= Problem to solve =
Apart from the images, reproduce every record word for word.

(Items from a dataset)
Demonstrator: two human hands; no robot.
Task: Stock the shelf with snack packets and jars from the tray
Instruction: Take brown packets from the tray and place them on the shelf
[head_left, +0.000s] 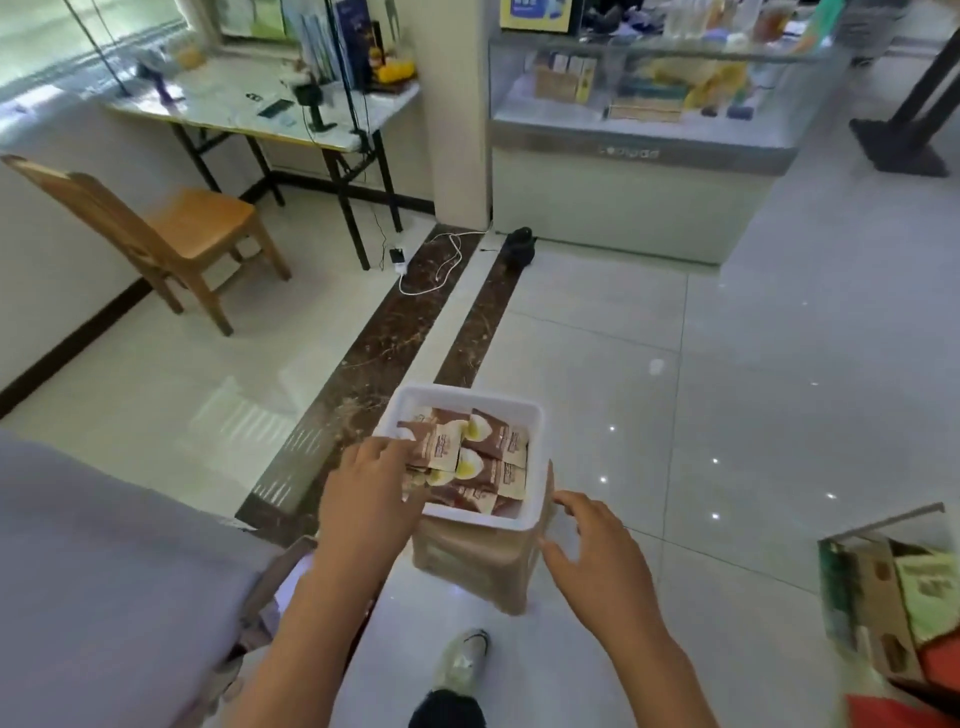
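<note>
A white tray sits on a brown stool in front of me on the floor. Several brown snack packets with an egg picture fill it. My left hand reaches over the tray's near left corner, its fingers spread on the packets there. My right hand hovers to the right of the tray with relaxed, spread fingers, holding nothing. No shelf or jars are in view.
A wooden chair and a folding table stand at the back left. A glass display counter is at the back right. A cardboard box of goods sits at the right edge. A charger cable lies on the floor.
</note>
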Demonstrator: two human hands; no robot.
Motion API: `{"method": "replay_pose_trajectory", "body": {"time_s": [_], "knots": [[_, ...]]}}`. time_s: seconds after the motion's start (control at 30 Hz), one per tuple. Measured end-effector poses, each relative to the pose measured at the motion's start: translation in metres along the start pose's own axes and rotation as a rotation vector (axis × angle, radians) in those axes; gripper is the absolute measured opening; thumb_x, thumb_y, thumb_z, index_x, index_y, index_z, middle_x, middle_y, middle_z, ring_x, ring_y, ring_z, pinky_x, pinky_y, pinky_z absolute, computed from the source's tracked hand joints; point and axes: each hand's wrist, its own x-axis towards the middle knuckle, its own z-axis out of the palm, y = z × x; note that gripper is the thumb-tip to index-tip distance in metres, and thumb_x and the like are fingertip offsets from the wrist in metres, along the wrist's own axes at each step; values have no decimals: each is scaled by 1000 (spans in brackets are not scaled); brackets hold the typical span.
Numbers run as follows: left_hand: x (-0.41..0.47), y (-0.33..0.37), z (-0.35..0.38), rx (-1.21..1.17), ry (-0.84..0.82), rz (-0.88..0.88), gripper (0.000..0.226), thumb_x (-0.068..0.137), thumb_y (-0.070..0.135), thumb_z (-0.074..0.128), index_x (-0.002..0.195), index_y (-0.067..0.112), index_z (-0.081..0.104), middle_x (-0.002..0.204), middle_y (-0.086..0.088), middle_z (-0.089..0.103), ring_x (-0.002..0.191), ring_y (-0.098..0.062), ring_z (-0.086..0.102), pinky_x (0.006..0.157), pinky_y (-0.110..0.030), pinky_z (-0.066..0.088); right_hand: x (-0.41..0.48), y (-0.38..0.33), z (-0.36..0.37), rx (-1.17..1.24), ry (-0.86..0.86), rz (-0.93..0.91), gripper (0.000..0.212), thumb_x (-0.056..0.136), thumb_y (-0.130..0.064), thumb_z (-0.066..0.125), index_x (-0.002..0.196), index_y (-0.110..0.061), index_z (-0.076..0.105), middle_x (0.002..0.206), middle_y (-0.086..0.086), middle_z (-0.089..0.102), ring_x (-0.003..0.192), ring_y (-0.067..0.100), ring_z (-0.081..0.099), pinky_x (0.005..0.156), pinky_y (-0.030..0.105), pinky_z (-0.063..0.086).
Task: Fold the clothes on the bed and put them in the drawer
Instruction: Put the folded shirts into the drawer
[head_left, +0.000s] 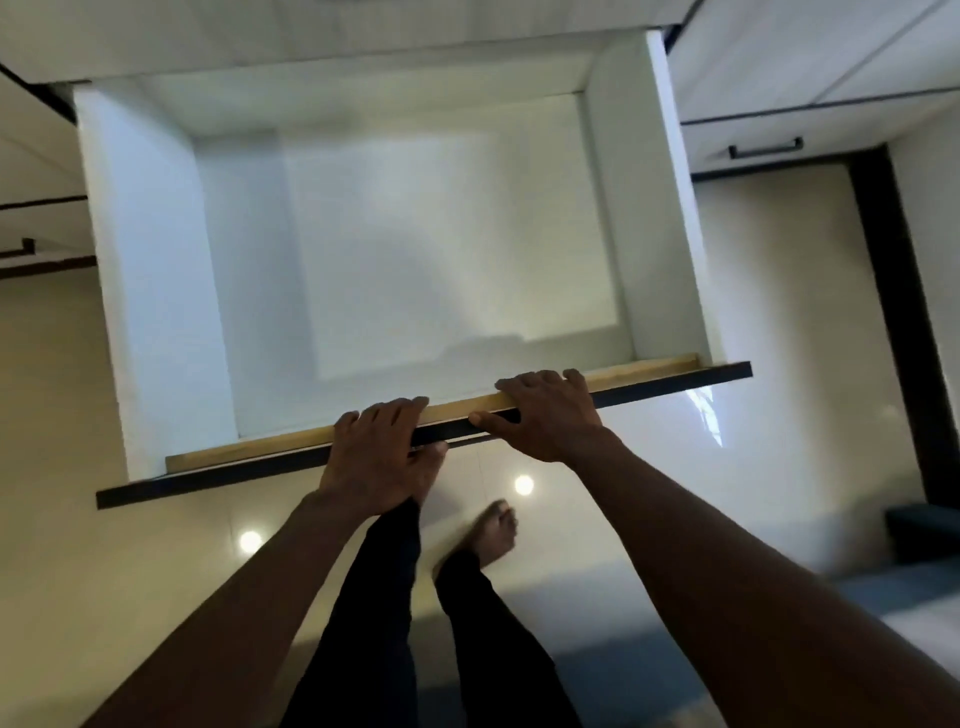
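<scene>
Bare forearms reach forward over dark-trousered legs and a bare foot (496, 530) on the glossy cream floor (779, 312). Ahead, the white drawer (145, 260) stands pulled out of pale cabinetry, its long axis running left to right and its front edge toward the person. The left hand (379, 457) and right hand (550, 415) sit side by side, slightly apart, fingers curled over that edge, thumbs against its dark face.
</scene>
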Motion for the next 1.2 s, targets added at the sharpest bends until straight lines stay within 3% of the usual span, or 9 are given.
{"method": "replay_pose_trajectory", "body": {"time_s": [0.1, 0.17, 0.27, 0.33, 0.43, 0.53, 0.73, 0.9, 1.2], "knots": [[-18, 2, 6, 10, -67, 7, 83, 86, 66, 17, 156, 24, 34, 154, 1, 44, 142, -23, 40, 116, -47, 25, -24, -6, 10, 0, -9, -17, 82, 91, -83, 25, 152, -30, 37, 157, 0, 42, 146, 28, 33, 119, 50, 18], [-13, -1, 3, 25, -51, 15, 66, 99, 53, 36, 156, 22, 32, 155, -2, 45, 141, -25, 41, 116, -47, 28, -32, -7, 5, 25, 30, -17, 79, 94, -77, 30, 156, -27, 31, 163, 1, 32, 152, 30, 22, 122, 50, 15], [7, -4, -23, 121, -256, 44, 76, 100, 53, 52, 162, 23, 19, 163, -3, 34, 146, -26, 38, 117, -45, 33, -52, -3, -11, 68, 0, 19, 80, 94, -71, 44, 158, -25, 26, 168, 3, 22, 155, 30, 14, 124, 52, 14], [9, 3, -45, 215, -373, 72, 88, 98, 63, 50, 164, 23, 10, 168, -3, 25, 150, -26, 33, 119, -43, 32, -73, -2, -24, 135, -9, 57, 82, 95, -65, 51, 160, -23, 22, 168, 5, 19, 155, 30, 14, 122, 53, 22], [-13, 41, -80, 211, -223, 224, 90, 94, 73, 34, 164, 21, 12, 170, -5, 19, 156, -23, 21, 122, -42, 27, -126, -1, -51, 348, 126, 177, 84, 99, -56, 54, 163, -24, 10, 171, 6, 10, 156, 30, 13, 118, 54, 30], [-46, 99, -113, 56, -66, 407, 94, 84, 76, 19, 162, 24, 25, 170, -2, 21, 157, -20, 17, 119, -41, 30, -189, 1, -74, 492, 359, 269, 80, 100, -50, 53, 163, -26, 11, 171, 5, 12, 156, 28, 16, 117, 52, 34], [-85, 238, -174, 81, -70, 943, 73, 96, 68, 37, 158, 30, 33, 169, 3, 20, 151, -23, 34, 111, -47, 45, -341, 19, -92, 784, 793, 516, 72, 101, -47, 55, 161, -27, 21, 170, 0, 15, 156, 19, 15, 122, 41, 28], [-95, 381, -213, 164, -74, 1311, 72, 95, 67, 40, 155, 26, 39, 170, 3, 20, 157, -19, 20, 116, -49, 38, -436, 69, -74, 889, 1087, 812, 64, 100, -45, 59, 157, -28, 33, 167, 1, 26, 154, 17, 21, 117, 29, 23], [-133, 621, -150, 412, -199, 1654, 55, 100, 48, 59, 150, 30, 45, 169, 5, 20, 153, -18, 28, 117, -43, 34, -563, 150, 19, 1334, 1405, 1244, 42, 98, -29, 67, 138, -19, 59, 142, 1, 53, 128, 19, 52, 109, 31, 42]]}}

= Finished exercise =
Demonstrator: two human hands; no robot.
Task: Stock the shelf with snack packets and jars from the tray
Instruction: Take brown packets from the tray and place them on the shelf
[head_left, +0.000s] 
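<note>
A white tray sits on a brown stool in front of me on the floor. Several brown snack packets with an egg picture fill it. My left hand reaches over the tray's near left corner, its fingers spread on the packets there. My right hand hovers to the right of the tray with relaxed, spread fingers, holding nothing. No shelf or jars are in view.
A wooden chair and a folding table stand at the back left. A glass display counter is at the back right. A cardboard box of goods sits at the right edge. A charger cable lies on the floor.
</note>
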Demonstrator: two human hands; no robot.
Motion API: `{"method": "replay_pose_trajectory", "body": {"time_s": [_], "knots": [[_, ...]]}}`. time_s: seconds after the motion's start (control at 30 Hz), one per tuple. Measured end-effector poses, each relative to the pose measured at the motion's start: translation in metres along the start pose's own axes and rotation as a rotation vector (axis × angle, radians) in those axes; gripper is the absolute measured opening; thumb_x, thumb_y, thumb_z, index_x, index_y, index_z, middle_x, middle_y, middle_z, ring_x, ring_y, ring_z, pinky_x, pinky_y, pinky_z absolute, computed from the source's tracked hand joints; point and axes: each hand's wrist, its own x-axis towards the middle knuckle, its own z-axis out of the palm, y = z × x; note that gripper is the thumb-tip to index-tip distance in metres, and thumb_x and the like are fingertip offsets from the wrist in metres, along the wrist's own axes at each step; values have no decimals: each is scaled by 1000 (spans in brackets are not scaled); brackets hold the typical span.
Numbers run as follows: left_hand: x (-0.41..0.47), y (-0.33..0.37), z (-0.35..0.38), rx (-1.21..1.17), ry (-0.84..0.82), rz (-0.88..0.88), gripper (0.000..0.226), thumb_x (-0.068..0.137), thumb_y (-0.070..0.135), thumb_z (-0.074..0.128), index_x (-0.002..0.195), index_y (-0.067..0.112), index_z (-0.081..0.104), middle_x (-0.002..0.204), middle_y (-0.086..0.088), middle_z (-0.089..0.103), ring_x (-0.002..0.191), ring_y (-0.098..0.062), ring_z (-0.086..0.102), pinky_x (0.006..0.157), pinky_y (-0.110..0.030), pinky_z (-0.066..0.088); right_hand: x (-0.41..0.48), y (-0.38..0.33), z (-0.36..0.37), rx (-1.17..1.24), ry (-0.86..0.86), rz (-0.93..0.91), gripper (0.000..0.212), thumb_x (-0.056..0.136), thumb_y (-0.130..0.064), thumb_z (-0.066..0.125), index_x (-0.002..0.196), index_y (-0.110..0.061), index_z (-0.076..0.105), middle_x (0.002..0.206), middle_y (-0.086..0.086), middle_z (-0.089..0.102), ring_x (-0.003..0.192), ring_y (-0.067..0.100), ring_z (-0.081..0.099), pinky_x (0.005..0.156), pinky_y (-0.030..0.105), pinky_z (-0.063..0.086).
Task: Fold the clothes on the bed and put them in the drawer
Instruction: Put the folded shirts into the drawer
[head_left, +0.000s] 
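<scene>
Bare forearms reach forward over dark-trousered legs and a bare foot (496, 530) on the glossy cream floor (779, 312). Ahead, the white drawer (145, 260) stands pulled out of pale cabinetry, its long axis running left to right and its front edge toward the person. The left hand (379, 457) and right hand (550, 415) sit side by side, slightly apart, fingers curled over that edge, thumbs against its dark face.
</scene>
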Motion for the next 1.2 s, targets added at the sharpest bends until straight lines stay within 3% of the usual span, or 9 are given.
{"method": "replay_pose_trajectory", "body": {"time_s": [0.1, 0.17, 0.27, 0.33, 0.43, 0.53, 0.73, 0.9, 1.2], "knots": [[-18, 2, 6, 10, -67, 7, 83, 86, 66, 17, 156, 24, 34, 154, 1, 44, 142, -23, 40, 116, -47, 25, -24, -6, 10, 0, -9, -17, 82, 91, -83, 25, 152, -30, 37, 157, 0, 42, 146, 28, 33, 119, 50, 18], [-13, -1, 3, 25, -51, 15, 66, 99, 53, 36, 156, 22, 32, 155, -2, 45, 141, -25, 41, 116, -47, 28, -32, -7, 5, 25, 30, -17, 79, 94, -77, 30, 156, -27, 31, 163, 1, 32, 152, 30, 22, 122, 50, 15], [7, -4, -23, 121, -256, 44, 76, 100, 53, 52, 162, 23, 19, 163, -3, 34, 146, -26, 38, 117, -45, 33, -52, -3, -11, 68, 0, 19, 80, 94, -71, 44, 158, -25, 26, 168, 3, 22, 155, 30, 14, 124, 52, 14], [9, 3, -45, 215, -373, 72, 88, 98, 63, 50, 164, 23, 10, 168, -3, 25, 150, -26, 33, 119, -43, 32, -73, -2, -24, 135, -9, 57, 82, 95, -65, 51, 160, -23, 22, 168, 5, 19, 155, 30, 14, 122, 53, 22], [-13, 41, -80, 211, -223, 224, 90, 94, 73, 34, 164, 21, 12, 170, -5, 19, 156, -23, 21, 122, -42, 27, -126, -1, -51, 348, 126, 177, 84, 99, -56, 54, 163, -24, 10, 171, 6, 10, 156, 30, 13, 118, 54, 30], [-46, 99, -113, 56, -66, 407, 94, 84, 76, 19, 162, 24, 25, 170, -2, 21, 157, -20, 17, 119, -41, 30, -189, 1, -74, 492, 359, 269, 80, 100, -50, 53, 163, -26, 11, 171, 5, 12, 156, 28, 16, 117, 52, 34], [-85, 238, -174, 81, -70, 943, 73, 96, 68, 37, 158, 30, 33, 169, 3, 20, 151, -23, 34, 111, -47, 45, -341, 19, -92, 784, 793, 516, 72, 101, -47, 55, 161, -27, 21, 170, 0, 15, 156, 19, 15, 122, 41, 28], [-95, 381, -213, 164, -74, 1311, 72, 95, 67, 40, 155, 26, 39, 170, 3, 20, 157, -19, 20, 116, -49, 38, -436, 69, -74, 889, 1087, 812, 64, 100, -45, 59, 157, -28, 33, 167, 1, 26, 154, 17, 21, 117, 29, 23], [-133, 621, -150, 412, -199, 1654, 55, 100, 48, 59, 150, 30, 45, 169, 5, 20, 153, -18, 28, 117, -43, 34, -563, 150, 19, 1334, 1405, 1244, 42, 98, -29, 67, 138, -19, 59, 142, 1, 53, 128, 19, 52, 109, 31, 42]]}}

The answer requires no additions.